(Records from a data source)
********
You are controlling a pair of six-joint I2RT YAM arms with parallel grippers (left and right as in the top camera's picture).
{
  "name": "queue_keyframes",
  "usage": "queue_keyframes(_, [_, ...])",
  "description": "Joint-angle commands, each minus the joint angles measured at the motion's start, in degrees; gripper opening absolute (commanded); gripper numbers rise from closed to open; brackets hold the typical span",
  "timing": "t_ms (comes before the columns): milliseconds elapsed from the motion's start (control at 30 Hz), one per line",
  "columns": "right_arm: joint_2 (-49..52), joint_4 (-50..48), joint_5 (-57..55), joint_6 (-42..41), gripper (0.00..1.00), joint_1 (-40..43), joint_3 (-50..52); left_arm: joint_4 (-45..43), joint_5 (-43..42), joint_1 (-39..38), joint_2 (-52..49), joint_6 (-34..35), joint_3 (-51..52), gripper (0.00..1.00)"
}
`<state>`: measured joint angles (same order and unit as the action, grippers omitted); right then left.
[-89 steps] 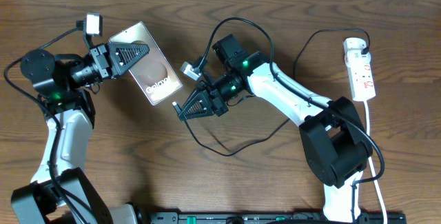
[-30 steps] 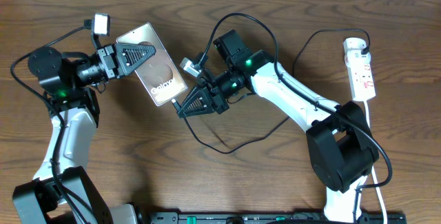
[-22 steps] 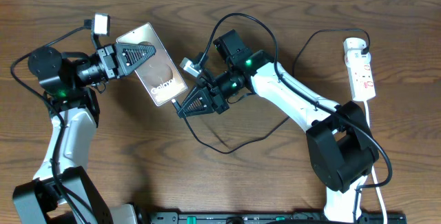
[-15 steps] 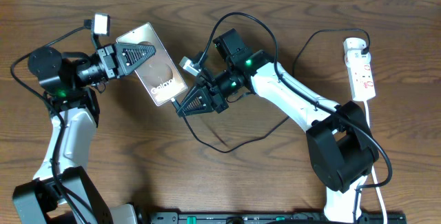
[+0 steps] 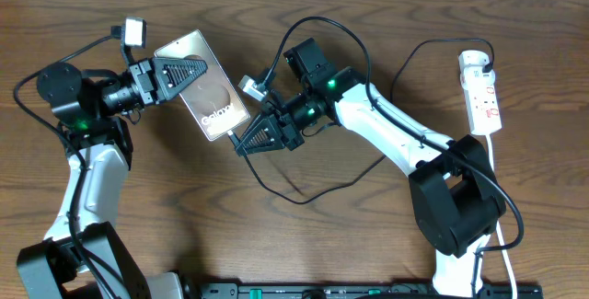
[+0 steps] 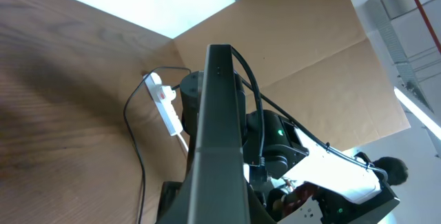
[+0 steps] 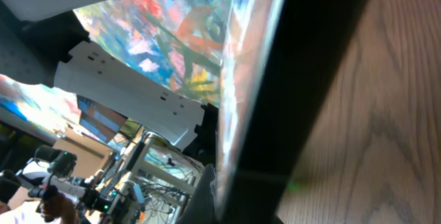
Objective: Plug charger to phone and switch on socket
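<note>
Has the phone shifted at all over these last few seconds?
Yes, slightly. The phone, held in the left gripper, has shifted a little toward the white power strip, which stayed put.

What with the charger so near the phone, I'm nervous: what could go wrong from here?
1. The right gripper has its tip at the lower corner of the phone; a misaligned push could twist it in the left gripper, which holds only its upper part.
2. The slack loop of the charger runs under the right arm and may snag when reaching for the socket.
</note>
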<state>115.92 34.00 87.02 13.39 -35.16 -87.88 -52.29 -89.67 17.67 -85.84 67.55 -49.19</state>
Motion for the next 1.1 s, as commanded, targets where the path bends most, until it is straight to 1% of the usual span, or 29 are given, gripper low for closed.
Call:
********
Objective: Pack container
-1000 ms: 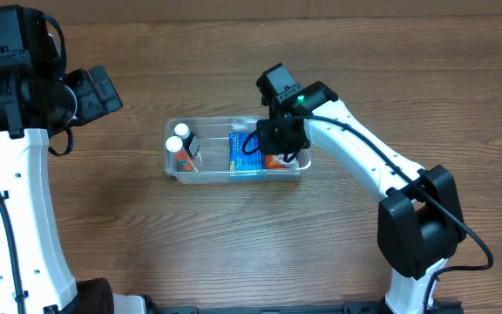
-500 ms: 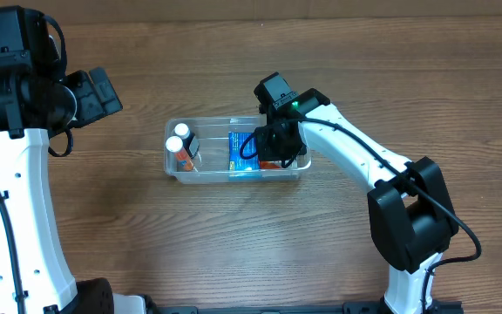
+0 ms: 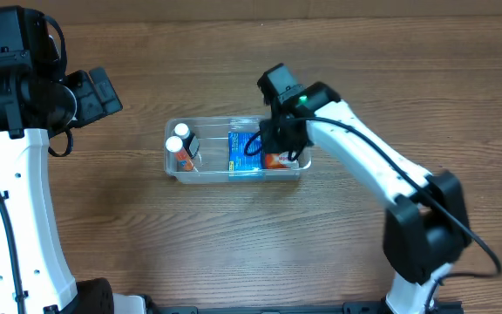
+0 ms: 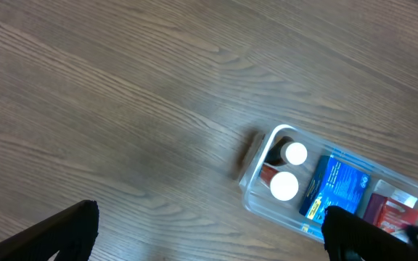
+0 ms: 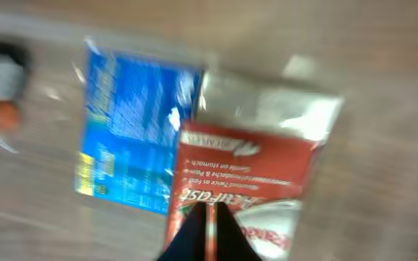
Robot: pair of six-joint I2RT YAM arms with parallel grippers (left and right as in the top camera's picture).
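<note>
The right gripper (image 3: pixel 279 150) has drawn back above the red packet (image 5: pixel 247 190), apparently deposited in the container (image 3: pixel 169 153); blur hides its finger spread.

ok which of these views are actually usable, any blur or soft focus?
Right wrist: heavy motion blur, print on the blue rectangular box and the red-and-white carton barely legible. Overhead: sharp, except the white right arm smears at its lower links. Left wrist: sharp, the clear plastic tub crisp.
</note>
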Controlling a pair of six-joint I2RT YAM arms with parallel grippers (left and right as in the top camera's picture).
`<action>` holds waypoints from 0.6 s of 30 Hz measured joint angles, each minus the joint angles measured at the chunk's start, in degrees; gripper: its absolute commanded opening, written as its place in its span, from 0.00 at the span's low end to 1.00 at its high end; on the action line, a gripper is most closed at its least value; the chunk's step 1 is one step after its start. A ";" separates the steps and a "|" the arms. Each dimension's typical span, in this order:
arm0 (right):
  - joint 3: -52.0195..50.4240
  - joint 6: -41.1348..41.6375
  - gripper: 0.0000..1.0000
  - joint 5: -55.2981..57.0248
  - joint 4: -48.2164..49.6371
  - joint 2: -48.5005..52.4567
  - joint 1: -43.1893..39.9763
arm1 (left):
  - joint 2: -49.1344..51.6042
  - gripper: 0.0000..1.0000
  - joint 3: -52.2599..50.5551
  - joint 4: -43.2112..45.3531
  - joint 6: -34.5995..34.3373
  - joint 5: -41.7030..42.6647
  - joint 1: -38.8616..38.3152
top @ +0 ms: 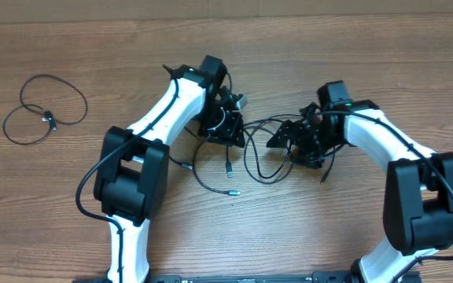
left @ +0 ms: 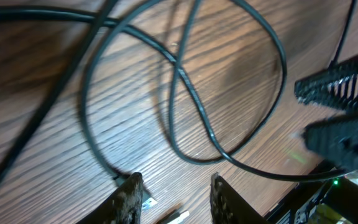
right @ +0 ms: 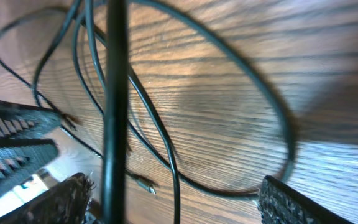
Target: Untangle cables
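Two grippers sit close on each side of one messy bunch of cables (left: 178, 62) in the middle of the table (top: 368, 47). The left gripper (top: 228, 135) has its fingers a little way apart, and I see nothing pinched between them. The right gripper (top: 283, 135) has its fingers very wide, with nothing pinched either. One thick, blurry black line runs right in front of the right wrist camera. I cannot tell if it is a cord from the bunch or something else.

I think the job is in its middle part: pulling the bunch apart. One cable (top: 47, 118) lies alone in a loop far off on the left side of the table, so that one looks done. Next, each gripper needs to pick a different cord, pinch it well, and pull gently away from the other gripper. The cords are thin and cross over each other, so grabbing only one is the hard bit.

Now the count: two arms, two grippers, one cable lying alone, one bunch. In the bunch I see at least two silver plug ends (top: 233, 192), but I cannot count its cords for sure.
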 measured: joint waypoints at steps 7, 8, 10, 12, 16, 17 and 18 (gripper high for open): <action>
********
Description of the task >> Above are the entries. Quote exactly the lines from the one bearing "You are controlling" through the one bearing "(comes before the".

Exercise response >>
You are controlling a pair of six-joint I2RT YAM arms with parallel grippers (left and right as in the top camera's picture).
{
  "name": "queue_keyframes",
  "usage": "queue_keyframes(_, [_, ...])",
  "description": "Joint-angle commands, each minus the joint angles measured at the motion's start, in degrees; gripper opening absolute (commanded); gripper numbers rise from closed to open; brackets hold the typical span",
  "timing": "t_ms (comes before the columns): milliseconds elapsed from the motion's start (control at 30 Hz), one per line",

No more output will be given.